[Opening Data block section]
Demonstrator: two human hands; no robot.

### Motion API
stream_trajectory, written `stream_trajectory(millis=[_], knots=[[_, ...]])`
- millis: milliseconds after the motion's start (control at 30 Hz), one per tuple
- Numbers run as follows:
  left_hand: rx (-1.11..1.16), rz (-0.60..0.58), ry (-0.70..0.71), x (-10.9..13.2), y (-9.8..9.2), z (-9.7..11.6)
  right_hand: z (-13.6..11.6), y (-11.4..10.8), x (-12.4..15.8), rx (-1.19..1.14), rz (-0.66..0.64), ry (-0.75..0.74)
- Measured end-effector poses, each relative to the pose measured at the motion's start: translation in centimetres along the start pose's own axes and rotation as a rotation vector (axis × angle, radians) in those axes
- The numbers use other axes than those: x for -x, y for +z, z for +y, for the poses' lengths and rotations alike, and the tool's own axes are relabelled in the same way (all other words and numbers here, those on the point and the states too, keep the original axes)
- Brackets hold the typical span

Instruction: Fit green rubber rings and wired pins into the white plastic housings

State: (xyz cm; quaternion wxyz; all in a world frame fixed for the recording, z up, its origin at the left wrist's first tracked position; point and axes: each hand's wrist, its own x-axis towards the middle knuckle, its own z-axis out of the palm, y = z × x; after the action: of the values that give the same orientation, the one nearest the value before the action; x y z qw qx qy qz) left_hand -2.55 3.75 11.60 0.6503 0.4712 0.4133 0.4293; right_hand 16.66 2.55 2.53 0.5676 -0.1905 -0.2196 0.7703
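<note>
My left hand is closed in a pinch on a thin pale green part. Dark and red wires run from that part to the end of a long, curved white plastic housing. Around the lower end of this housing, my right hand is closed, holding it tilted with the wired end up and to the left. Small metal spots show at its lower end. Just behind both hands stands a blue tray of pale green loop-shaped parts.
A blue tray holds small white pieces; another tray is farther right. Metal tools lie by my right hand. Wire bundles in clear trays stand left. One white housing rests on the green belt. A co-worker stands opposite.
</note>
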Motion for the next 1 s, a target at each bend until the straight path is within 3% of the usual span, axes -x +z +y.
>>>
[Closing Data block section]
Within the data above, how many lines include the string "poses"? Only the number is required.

2